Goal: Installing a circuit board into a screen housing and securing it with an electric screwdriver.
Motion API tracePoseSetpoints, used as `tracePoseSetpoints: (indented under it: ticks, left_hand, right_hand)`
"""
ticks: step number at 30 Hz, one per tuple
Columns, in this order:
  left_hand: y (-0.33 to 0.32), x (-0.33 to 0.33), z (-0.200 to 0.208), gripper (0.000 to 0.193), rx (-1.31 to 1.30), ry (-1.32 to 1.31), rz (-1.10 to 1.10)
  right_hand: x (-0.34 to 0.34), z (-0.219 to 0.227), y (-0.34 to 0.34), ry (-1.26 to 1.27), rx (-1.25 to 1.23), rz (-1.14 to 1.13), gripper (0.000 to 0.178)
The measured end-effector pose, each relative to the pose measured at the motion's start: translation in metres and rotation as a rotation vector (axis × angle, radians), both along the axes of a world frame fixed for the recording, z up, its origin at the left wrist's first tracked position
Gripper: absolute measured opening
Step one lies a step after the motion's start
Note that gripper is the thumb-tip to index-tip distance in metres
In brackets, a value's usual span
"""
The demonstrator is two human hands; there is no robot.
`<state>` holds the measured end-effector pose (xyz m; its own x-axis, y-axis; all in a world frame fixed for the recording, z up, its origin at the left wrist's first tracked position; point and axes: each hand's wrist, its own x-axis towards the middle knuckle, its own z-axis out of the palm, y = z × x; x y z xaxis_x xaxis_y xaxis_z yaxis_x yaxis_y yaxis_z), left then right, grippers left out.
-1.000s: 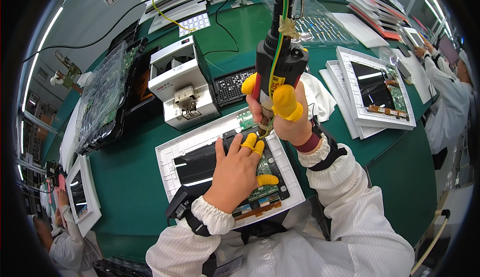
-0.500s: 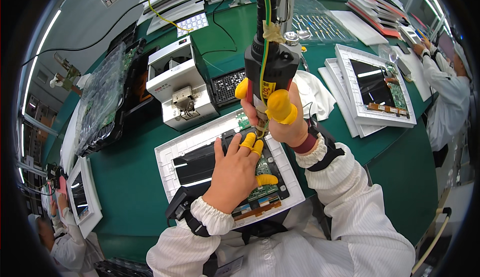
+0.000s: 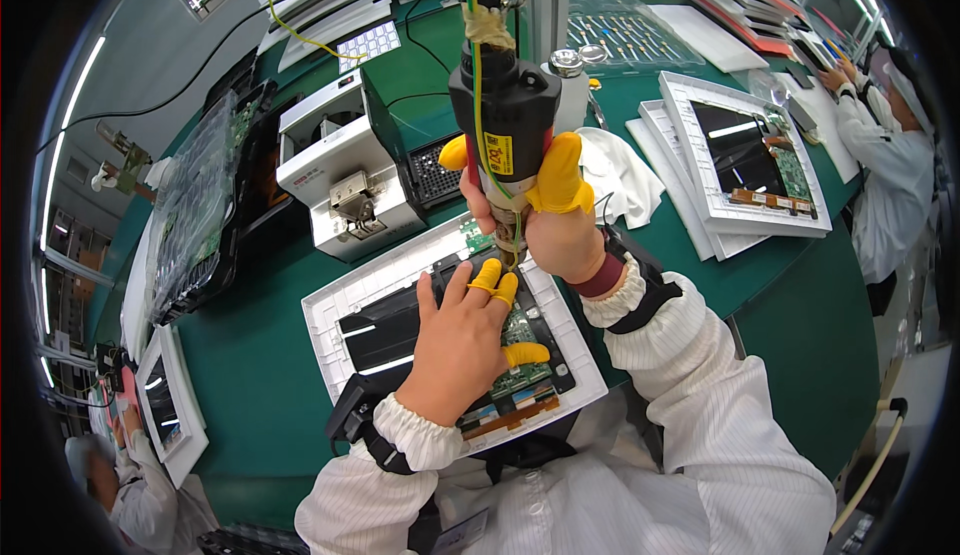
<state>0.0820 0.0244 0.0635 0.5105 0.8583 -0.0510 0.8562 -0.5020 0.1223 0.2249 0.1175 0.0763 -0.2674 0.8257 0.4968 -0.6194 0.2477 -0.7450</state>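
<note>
My right hand is closed round an electric screwdriver, black and red, hanging upright from a cable. Its tip reaches down to the upper edge of a black panel inside a white frame. Flat on that panel rests my left hand, with fingers stretched out. Two of its fingertips lie right beside the tip, partly hiding the contact spot. Yellow finger cots cover some fingertips of both hands. A green circuit board shows beyond my left thumb, on the right part of the panel.
Behind the frame stands a white box-shaped device with a metal fitting. Stacked white frames lie at the right, near a white cloth. A black tray of boards under clear plastic leans at the left. Co-workers sit at both sides.
The screwdriver's upper body has swung slightly left, with my right hand following, while its tip stays at the panel's upper edge. My left hand keeps its place. The whole view has shifted a little.
</note>
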Motion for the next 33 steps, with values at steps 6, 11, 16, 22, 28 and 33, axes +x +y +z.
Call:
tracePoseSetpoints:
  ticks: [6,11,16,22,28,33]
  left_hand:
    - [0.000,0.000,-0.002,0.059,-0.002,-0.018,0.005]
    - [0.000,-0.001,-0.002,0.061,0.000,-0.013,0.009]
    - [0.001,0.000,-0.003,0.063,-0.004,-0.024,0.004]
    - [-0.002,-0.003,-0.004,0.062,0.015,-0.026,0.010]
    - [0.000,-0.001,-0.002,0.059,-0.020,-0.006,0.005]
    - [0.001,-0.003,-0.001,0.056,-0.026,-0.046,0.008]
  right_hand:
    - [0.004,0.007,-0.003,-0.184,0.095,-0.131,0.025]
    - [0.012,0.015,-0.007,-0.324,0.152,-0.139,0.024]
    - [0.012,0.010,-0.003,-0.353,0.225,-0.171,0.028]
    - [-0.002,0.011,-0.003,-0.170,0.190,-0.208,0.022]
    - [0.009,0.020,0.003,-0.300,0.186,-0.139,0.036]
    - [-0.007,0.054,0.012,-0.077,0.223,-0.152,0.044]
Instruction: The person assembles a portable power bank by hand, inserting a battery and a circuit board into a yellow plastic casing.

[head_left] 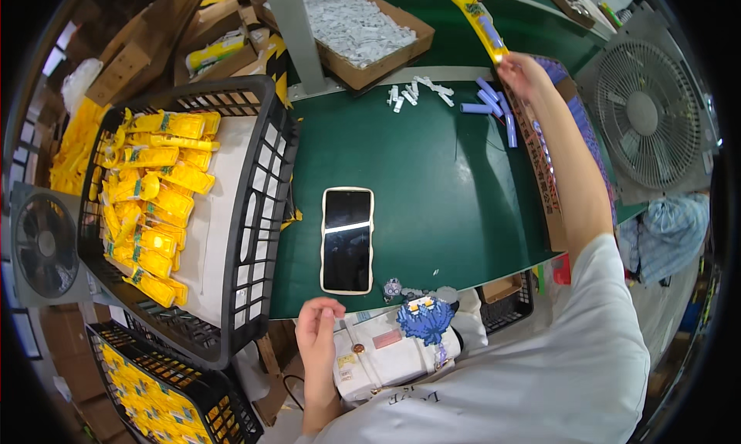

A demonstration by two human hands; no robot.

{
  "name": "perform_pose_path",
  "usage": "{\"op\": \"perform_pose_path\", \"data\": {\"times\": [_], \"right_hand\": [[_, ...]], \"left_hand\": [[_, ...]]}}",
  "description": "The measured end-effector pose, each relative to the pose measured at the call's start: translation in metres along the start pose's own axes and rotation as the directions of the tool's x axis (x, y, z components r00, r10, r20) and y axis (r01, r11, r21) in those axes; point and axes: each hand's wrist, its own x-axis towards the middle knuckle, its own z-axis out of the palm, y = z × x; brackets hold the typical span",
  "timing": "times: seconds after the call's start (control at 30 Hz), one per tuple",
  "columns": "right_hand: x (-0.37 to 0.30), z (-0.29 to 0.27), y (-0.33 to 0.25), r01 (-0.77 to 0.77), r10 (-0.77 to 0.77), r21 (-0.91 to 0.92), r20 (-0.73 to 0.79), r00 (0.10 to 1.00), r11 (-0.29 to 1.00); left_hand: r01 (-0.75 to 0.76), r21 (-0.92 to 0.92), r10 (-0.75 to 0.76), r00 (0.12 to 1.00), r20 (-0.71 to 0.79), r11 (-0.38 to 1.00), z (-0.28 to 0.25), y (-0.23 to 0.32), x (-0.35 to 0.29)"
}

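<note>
At the far right of the table, my right hand (525, 75) is closed on the lower end of a yellow plastic casing (472, 21). The casing is long and tilted, with a purple cylinder and wires showing inside it. Just below that hand lie several loose purple battery cells (489, 98), and some small white plastic parts (409, 95) are to their left. My left hand (318, 324) hovers by the table's near edge, its fingers curled in with nothing visible in them. A phone in a cream case (347, 239) lies beyond it.
A black crate (251, 205) with stacked yellow casings (158, 189) stands left; another crate (154, 382) sits lower. A box of white parts (359, 27) is at the back. A carton of purple cells (548, 189) and a fan (644, 112) flank my right arm.
</note>
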Motion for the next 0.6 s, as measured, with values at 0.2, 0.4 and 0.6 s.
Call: {"op": "perform_pose_path", "data": {"times": [0.2,0.4,0.6], "right_hand": [[0.144,0.046,0.011,0.02,-0.014,0.012,-0.389,0.921,1.0],[0.218,0.037,0.043,-0.04,0.013,-0.046,-0.484,0.875,0.998],[0.311,-0.016,0.04,-0.016,0.006,-0.02,-0.393,0.919,1.0]], "left_hand": [[-0.074,0.098,0.096,0.964,-0.246,0.992,-0.02,-0.009,-0.045],[0.076,0.115,0.013,0.778,-0.628,0.99,-0.025,-0.031,-0.105],[0.239,0.007,-0.174,0.726,-0.665,0.971,-0.038,-0.05,-0.128]]}}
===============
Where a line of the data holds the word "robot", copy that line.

### Exercise solution
The demonstrator is two human hands; there is no robot.
A demonstration by two human hands; no robot.

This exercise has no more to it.